If the coefficient is positive, this means that the higher the number of connection, the higher the predicted probability on average and is align with our expectation so we will pass the test, otherwise the test has failed.
While stats sig is not required, I suggest only devising a test where the directional effect is strong, and the slope should be significant almost always to avoid false positives.
Model Update and Experimentation
Interference
One common issue with conducting experimentation such as AB testing in a social network setting is the existence of interference.
The Stable Unit Treatment Value Assumption (SUTVA) is the foundation of AB testing and in a single sentence:
The effect of a treatment on a unit should not be affected by the treatment assignment of others.
It is easy to see how this is violated under the network setting; let’s say we have two recommendation models, control and treatment, and assume that the treatment is better and increases the likelihood of connections.

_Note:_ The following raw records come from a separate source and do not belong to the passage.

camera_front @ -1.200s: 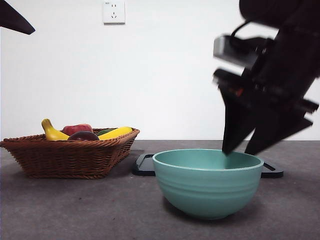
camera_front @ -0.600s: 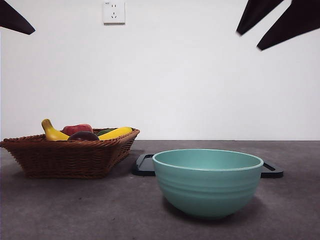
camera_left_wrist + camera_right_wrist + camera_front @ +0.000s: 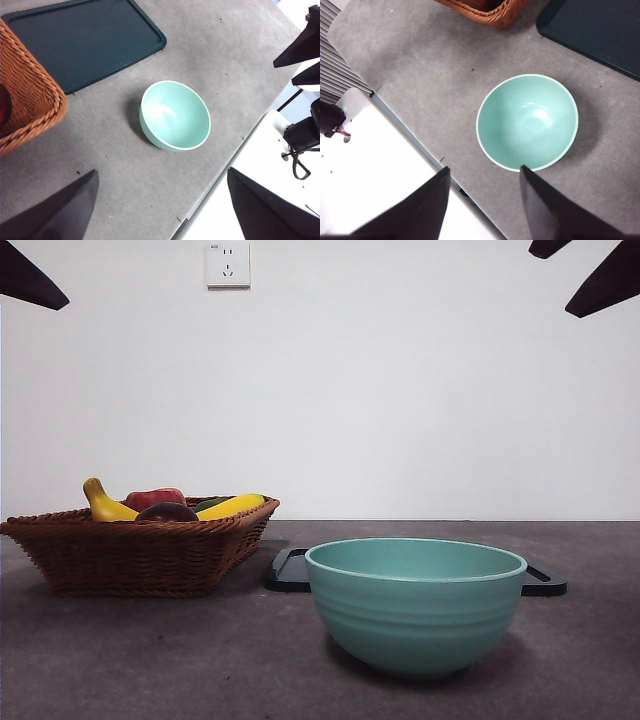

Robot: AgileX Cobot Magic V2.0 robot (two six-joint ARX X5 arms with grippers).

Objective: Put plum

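No readable text or labels on anything.

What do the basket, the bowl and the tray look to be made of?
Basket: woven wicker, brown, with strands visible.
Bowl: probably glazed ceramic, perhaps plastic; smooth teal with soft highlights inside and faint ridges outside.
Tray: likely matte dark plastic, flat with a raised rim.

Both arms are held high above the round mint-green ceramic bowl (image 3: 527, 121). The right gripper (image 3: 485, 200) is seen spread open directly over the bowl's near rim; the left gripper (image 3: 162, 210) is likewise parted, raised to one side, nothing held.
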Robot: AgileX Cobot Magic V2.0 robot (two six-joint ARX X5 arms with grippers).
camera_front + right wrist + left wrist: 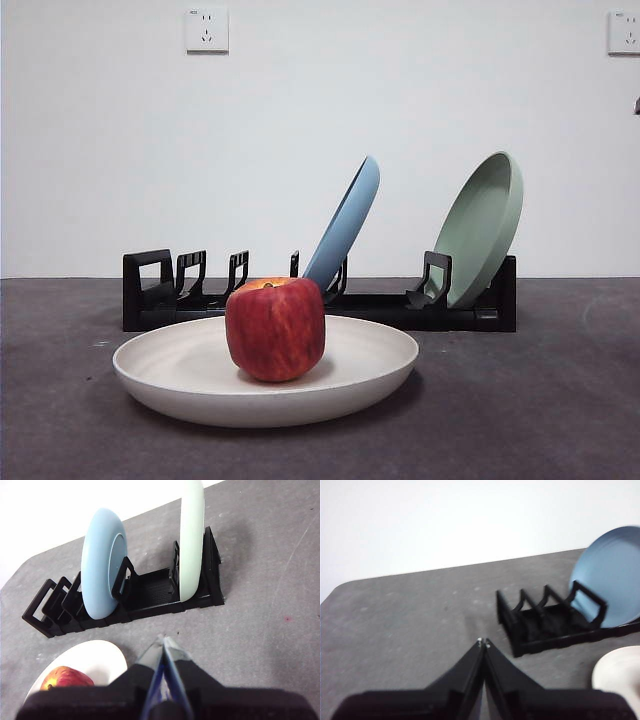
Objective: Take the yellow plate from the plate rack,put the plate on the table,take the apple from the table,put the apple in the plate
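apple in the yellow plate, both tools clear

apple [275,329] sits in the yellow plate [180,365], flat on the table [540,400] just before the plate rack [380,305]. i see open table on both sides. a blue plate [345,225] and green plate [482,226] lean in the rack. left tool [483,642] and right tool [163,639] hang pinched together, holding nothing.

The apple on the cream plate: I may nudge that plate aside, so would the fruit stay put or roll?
The apple looks blocky and sits upright on its base, so it probably resists rolling. The yellow plate has a raised rim, likely catching it if it slides. Its smooth skin may slip on the matte surface under a sharp push.
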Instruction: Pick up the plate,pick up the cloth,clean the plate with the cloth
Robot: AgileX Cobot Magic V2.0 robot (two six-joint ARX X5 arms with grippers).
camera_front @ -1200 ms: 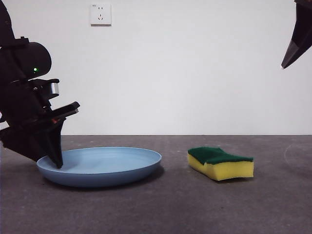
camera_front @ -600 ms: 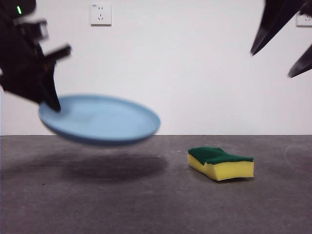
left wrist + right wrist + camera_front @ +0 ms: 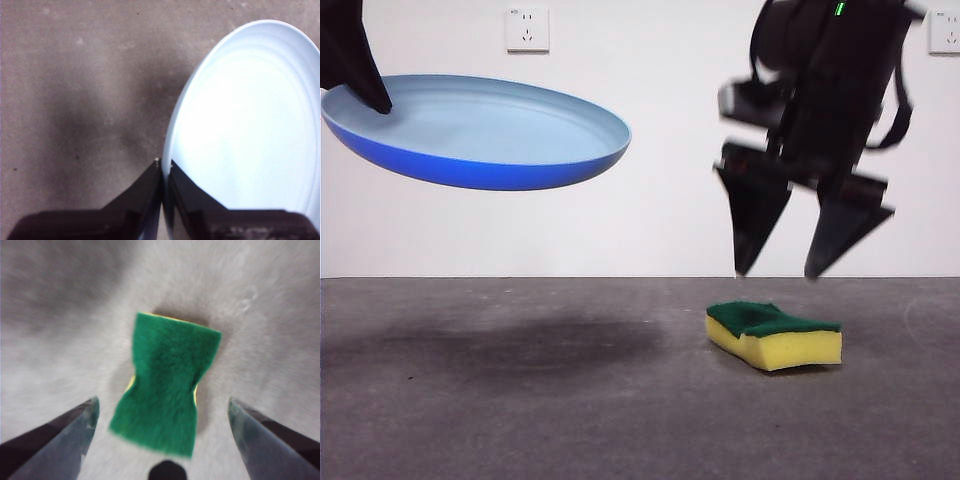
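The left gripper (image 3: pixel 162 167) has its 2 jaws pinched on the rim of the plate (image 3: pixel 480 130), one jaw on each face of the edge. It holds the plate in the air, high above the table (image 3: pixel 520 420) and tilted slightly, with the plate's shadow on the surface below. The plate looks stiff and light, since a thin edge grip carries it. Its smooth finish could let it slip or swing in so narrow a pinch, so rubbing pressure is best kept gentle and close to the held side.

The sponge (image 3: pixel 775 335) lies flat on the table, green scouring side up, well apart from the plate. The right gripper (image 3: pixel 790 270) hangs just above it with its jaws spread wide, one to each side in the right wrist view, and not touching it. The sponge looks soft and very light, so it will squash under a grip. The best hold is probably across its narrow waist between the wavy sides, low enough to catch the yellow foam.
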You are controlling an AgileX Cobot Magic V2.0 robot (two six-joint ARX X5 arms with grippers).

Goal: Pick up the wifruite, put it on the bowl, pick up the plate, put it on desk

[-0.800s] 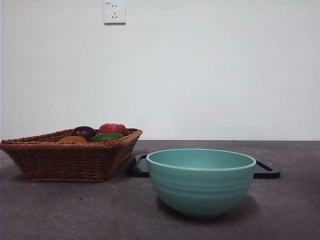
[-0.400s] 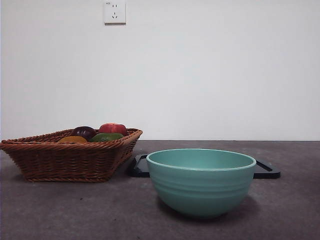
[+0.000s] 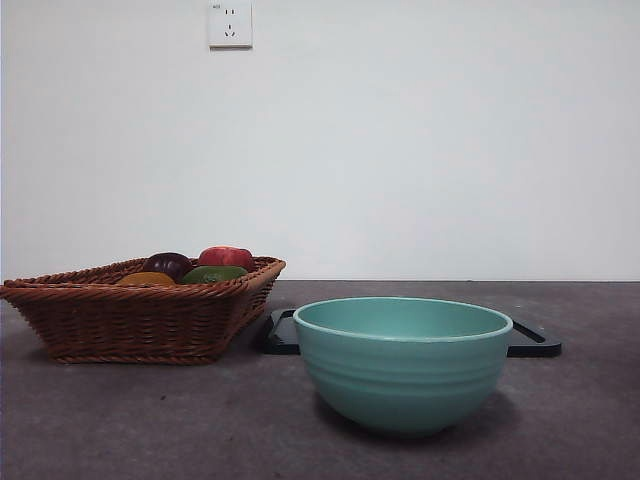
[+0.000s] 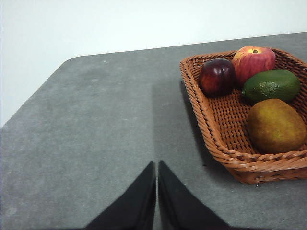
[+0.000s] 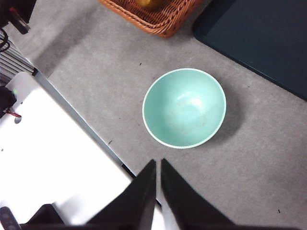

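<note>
Small oval brownish-orange fruit (image 4: 276,125) lying in brown wicker basket (image 4: 225,139); both sets of fingers (image 4: 156,189) (image 5: 158,184) pressed closed, empty.

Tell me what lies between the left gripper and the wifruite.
In the left wrist view, a stretch of bare desk and then the near woven wall of the basket separate the left gripper from the wifruite, which rests inside it.

No readable text, label, brand or number shows in any view; the wall socket (image 3: 229,24) has a tiny dark mark at its upper corner, too small to read, and the bowl (image 3: 402,362) and basket (image 3: 130,320) are unmarked
</note>
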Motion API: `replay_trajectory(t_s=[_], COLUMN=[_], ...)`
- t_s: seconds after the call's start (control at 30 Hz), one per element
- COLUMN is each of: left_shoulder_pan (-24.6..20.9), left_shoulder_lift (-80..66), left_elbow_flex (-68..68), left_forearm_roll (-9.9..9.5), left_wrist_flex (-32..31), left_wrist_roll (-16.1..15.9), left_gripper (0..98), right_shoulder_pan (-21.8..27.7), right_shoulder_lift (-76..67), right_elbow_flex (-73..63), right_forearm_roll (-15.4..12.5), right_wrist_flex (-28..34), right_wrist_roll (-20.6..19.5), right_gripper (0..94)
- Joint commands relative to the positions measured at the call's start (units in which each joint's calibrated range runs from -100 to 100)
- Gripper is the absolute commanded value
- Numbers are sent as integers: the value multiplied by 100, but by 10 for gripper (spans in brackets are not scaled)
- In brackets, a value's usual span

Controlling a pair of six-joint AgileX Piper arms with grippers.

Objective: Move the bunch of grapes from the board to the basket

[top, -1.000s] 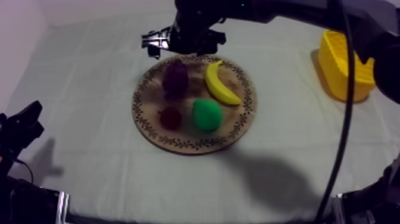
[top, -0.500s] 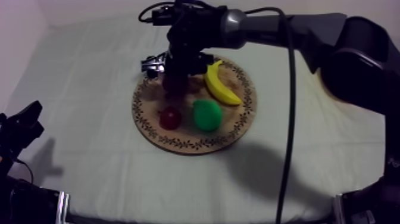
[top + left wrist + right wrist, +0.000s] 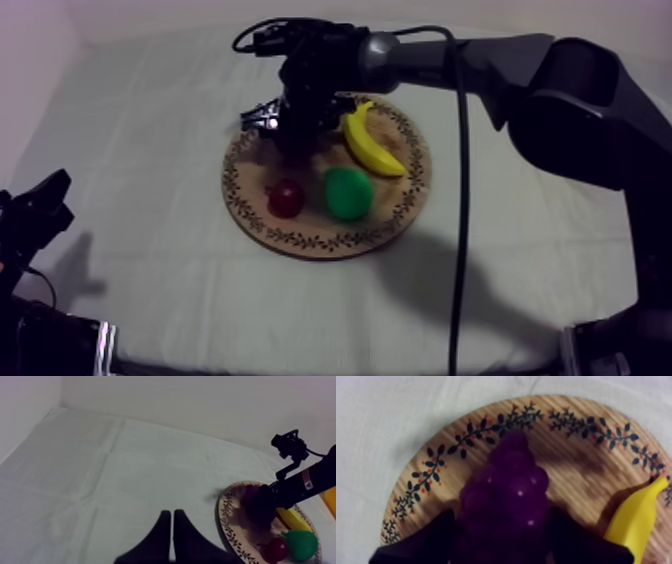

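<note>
The purple bunch of grapes (image 3: 508, 483) lies on the round wooden board (image 3: 576, 461), near its far rim. My right gripper (image 3: 503, 516) is down over it, open, with one black finger (image 3: 431, 541) close against each side of the bunch. From the top view the right gripper (image 3: 295, 125) covers most of the grapes on the board (image 3: 320, 243). My left gripper (image 3: 172, 512) is shut on nothing and hangs over bare cloth left of the board; it sits low at the left (image 3: 35, 215).
On the board also lie a banana (image 3: 368, 140), a green pear (image 3: 348, 193) and a small red fruit (image 3: 286, 198). My right arm (image 3: 520, 70) spans the table's far right. A yellow edge (image 3: 330, 501) shows past the board.
My right gripper moved from behind the board's far rim down onto the grapes. The arm swung over the far right and now covers the yellow basket. The left arm stayed still.
</note>
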Motion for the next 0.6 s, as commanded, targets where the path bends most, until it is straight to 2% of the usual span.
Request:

To illustrate the interference effect, let’s assume we have two connected users, A and B, but A is assigned to control while B is assigned to the treatment.
- The treatment increases the connection probability of B.
- Due to more new connections, B’s interactions, such as liking and reposting, increase.
- Due to an increase in B’s interaction, A also sees more posts from people they usually don’t see.
- This leads to an increase in the connection rate of A as they are now exposed to more posts and people.
The net effect is that the difference between the control and treatment is smaller as the effect from treatment has spilled over to the control and can lead to insignificant tests.
Another example of interference is when two users of the same Jira board have different functionalities; this can lead to confusion, and the change in behaviour in one user will affect the others.
For more details on interference, I would highly recommend picking up the Trustworthy Online Controlled Experiments: A Practical Guide to A/B Testing book (chapter 22).
Addressing Interference
There are many different ways to break the interference effect; I have listed a few common approaches below:
- Time-based randomisation: All users receive control in period t and then receive treatment in period t + 1. This, however, is problematic for this use case since we will be facing temporal spillover due to a delay in forming a connection.
- Geographical randomisation: Another common approach is to assign treatment to different geographic areas so each geographic area only receives a single treatment; we assume that the assignment of the geographical units is random and unbiased.
- Graph Cluster randomisation: This approach partitions the graph into isolated clusters to minimise the effect of interference. However, research has shown that it’s difficult to have pure isolated clusters, and the number of clusters is small, leading to a statistical power loss.
- Ego-cluster randomisation: This approach is similar to the above but creates a cluster known as ego-cluster which contains a single ego center and alter that it is directly connected to. This approach increases the statistical power by allowing more clusters to be formed, but the trade-off is a higher interference effect.
Extension to the System for Ego-Cluster Randomisation
The following depiction is an illustration of extending the system to support clusters.
The changes are shown in green:
- We now save predictions from the incumbent and challenger models to the precomputed database.
- Two sets of predictions using the new and old models are also generated if the prediction is not found in 1.
- We create an offline pipeline to compute the ego-cluster and save the cluster assignment. The ego cluster is created for each experiment.
- We add an experiment engine that returns the assignment when called; the PYMK then returns the correct experiment treatment based on the experiment assignment.